Find every line of the data below that has "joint" in it. Reply with the number only.
[Listed records — start]
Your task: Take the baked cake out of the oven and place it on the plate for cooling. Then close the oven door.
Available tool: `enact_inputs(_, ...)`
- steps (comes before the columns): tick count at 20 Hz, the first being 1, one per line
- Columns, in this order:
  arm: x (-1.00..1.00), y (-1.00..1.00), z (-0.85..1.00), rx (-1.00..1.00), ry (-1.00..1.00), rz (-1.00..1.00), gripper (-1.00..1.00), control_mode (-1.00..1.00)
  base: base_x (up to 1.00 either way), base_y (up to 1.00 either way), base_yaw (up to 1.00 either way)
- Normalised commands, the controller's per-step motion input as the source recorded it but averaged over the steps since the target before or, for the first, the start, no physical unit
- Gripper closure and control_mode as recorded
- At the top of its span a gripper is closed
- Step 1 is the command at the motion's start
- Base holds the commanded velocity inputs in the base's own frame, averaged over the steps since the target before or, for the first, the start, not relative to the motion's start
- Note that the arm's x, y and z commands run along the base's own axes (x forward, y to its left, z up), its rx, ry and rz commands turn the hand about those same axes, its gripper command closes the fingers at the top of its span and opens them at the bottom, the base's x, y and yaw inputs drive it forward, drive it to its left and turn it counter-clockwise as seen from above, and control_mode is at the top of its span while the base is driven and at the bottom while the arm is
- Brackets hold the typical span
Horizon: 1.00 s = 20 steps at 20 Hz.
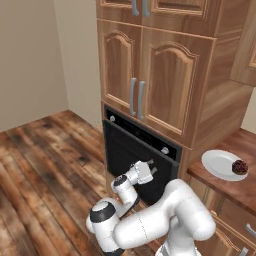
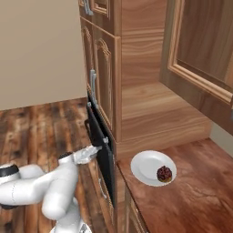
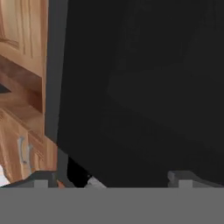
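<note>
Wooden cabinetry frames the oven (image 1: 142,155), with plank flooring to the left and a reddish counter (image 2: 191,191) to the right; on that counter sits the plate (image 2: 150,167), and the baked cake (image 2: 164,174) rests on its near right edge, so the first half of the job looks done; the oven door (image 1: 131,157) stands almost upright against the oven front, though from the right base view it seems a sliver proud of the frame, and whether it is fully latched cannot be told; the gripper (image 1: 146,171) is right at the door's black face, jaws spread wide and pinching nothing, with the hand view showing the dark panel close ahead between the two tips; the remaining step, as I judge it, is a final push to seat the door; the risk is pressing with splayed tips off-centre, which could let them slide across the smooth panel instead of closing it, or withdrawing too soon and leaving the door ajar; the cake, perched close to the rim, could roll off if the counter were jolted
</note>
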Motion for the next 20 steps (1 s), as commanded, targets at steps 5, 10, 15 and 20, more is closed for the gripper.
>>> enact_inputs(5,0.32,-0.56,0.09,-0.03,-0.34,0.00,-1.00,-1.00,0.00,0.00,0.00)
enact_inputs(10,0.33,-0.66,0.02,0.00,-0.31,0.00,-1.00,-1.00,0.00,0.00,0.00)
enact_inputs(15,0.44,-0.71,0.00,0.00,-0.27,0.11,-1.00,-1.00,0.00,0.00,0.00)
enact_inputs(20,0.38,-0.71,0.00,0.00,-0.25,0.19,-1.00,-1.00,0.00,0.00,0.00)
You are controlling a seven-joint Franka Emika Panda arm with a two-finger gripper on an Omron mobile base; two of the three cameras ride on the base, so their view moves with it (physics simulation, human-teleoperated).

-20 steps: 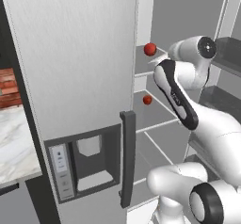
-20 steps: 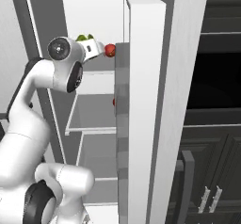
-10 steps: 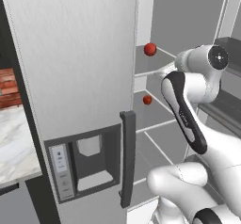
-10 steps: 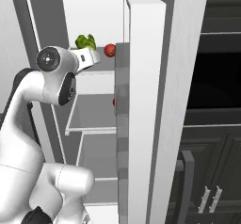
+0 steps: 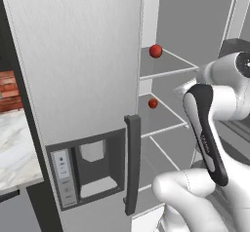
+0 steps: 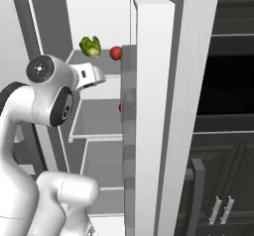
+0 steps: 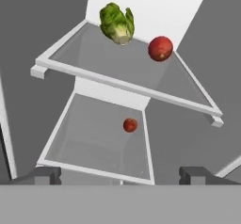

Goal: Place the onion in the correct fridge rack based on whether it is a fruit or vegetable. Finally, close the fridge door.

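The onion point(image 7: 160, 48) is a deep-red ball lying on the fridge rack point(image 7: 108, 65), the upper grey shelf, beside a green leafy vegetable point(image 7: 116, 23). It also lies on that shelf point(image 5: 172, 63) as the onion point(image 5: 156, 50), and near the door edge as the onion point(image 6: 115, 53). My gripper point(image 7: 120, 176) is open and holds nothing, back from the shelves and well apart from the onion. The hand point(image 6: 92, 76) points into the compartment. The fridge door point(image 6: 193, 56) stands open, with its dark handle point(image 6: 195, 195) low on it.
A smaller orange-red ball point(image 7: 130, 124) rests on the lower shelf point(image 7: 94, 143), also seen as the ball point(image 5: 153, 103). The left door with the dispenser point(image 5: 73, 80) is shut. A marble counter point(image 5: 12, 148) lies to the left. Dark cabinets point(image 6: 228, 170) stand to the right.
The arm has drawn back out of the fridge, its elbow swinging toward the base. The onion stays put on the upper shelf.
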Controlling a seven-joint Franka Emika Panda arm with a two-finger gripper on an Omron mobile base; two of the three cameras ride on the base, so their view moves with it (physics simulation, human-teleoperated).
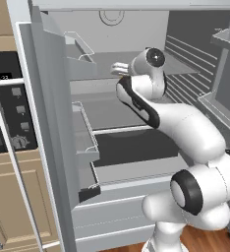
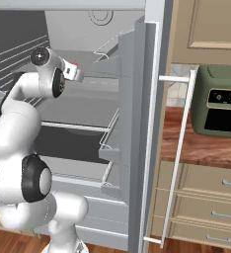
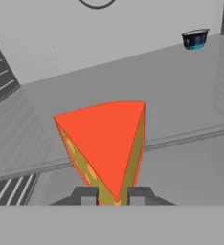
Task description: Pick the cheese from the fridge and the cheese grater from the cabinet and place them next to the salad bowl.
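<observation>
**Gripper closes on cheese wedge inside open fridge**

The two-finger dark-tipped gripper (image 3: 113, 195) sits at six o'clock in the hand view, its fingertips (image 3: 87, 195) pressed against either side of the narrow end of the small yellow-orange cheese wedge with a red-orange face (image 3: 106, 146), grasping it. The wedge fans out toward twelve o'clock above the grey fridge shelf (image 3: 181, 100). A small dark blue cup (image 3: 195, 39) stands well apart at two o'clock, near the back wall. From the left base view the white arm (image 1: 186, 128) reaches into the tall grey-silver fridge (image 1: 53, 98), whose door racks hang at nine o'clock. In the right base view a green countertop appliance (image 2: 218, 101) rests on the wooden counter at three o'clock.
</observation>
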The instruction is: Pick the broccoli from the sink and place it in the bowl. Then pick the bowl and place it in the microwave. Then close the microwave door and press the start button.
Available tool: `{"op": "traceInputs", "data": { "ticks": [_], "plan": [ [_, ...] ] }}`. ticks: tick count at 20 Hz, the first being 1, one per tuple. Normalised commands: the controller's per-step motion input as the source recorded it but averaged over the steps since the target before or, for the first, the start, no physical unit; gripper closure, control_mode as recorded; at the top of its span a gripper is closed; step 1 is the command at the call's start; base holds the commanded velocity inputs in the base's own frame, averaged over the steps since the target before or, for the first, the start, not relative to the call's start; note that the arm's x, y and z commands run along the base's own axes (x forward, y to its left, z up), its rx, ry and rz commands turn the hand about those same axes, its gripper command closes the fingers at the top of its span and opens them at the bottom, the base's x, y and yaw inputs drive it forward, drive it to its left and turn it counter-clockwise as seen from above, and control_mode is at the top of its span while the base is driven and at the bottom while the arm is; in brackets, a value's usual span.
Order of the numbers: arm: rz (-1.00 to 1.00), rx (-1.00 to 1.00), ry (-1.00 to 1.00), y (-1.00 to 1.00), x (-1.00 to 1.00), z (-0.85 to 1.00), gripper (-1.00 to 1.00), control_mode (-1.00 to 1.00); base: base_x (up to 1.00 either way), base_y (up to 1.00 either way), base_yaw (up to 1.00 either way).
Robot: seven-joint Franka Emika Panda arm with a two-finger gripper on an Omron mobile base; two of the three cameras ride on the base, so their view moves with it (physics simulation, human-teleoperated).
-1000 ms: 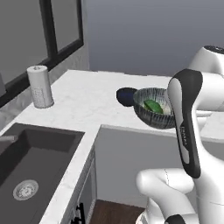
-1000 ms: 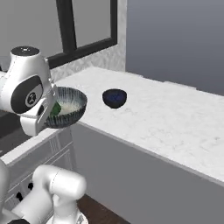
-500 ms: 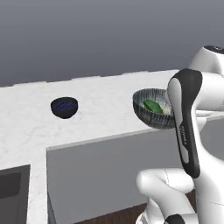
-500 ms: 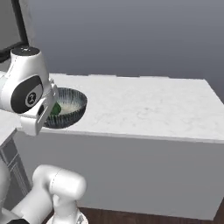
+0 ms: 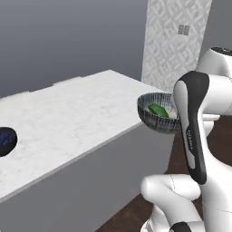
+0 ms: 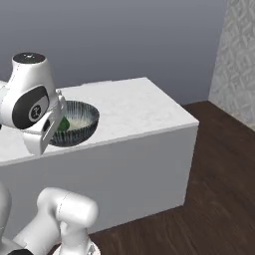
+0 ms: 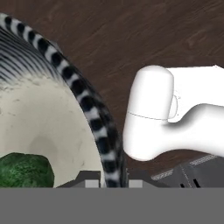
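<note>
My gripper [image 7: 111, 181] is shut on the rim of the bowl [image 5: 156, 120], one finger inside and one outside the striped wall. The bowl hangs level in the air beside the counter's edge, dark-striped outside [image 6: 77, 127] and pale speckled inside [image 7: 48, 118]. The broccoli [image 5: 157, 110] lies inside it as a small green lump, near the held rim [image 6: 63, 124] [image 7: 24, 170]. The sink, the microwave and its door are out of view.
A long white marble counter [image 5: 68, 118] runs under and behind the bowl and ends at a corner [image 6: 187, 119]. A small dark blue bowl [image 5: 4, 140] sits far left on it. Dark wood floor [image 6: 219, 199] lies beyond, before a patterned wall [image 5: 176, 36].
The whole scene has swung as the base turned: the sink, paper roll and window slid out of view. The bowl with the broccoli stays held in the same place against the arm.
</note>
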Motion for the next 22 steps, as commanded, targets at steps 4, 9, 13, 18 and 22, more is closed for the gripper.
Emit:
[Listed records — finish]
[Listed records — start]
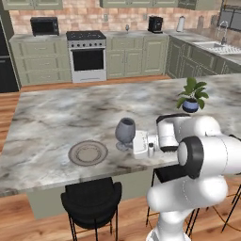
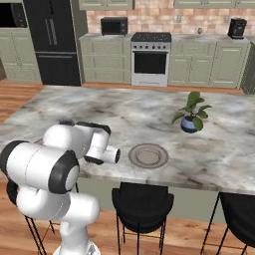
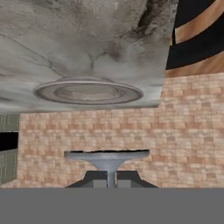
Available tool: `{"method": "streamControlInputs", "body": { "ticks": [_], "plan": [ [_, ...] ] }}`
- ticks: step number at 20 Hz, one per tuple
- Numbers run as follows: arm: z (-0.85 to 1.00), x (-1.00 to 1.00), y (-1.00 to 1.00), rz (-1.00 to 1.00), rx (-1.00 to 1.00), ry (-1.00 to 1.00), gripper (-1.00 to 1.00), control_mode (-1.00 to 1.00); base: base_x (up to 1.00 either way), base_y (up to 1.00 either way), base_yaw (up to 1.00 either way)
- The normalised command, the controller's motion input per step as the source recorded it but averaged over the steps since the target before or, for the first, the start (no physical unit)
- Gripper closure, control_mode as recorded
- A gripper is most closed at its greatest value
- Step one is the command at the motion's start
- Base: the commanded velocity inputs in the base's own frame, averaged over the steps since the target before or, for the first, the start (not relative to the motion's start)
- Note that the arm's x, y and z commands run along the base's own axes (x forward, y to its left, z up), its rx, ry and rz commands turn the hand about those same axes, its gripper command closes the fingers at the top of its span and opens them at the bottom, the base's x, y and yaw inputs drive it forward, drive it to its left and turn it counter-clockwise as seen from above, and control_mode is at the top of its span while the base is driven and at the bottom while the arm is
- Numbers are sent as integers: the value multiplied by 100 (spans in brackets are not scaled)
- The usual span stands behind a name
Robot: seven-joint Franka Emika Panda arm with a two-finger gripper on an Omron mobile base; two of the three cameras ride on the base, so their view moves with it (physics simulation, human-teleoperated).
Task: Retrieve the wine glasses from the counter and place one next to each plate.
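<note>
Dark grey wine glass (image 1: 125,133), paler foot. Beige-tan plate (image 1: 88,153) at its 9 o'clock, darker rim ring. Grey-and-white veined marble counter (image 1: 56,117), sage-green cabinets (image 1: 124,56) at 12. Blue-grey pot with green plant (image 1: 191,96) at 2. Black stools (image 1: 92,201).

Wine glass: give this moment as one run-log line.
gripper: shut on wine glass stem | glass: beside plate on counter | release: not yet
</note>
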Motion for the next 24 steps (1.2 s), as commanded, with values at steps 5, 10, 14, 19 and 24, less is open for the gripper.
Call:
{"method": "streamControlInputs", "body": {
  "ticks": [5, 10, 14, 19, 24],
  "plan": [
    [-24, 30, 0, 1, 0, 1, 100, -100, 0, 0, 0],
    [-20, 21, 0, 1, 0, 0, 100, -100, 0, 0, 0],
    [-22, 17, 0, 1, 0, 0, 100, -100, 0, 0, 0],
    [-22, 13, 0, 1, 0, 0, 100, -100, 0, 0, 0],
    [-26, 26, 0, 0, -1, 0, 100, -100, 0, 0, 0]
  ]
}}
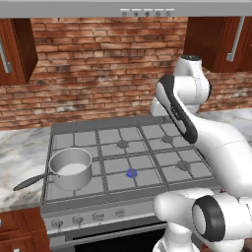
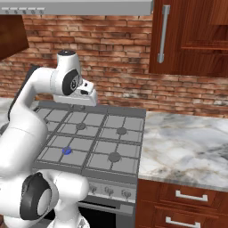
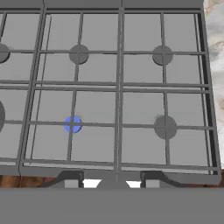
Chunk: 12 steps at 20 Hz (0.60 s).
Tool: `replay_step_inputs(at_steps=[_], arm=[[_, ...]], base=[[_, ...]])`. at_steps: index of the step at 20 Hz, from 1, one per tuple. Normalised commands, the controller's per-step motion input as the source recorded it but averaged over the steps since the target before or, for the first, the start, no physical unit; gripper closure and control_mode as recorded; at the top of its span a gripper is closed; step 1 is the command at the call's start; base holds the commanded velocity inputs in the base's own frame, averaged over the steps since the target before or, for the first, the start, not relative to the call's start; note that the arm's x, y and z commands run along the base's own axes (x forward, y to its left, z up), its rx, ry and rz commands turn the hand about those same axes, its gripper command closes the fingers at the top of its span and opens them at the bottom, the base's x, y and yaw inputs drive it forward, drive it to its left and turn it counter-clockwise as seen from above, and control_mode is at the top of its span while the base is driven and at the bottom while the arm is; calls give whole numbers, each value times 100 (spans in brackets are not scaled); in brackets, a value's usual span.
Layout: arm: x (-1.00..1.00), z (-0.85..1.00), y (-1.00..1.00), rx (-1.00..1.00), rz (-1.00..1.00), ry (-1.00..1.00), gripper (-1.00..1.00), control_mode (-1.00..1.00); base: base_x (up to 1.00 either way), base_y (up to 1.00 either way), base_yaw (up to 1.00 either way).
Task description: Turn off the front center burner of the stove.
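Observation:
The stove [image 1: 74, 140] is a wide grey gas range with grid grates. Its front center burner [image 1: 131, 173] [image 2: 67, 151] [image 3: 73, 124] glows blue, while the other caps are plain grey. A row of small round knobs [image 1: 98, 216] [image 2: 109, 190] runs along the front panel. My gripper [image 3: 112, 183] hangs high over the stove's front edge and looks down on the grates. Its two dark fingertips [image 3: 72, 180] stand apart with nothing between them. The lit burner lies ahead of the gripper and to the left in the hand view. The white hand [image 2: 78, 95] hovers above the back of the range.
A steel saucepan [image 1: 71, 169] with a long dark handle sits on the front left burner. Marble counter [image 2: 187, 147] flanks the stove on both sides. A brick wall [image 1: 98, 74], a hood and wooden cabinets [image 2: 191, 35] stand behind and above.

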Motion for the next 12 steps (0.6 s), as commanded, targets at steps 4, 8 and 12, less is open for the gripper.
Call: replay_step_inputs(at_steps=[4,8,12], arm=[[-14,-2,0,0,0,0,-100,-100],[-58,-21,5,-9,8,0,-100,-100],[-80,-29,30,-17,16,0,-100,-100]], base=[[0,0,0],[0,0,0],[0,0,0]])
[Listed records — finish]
- [Solution for this problem] 4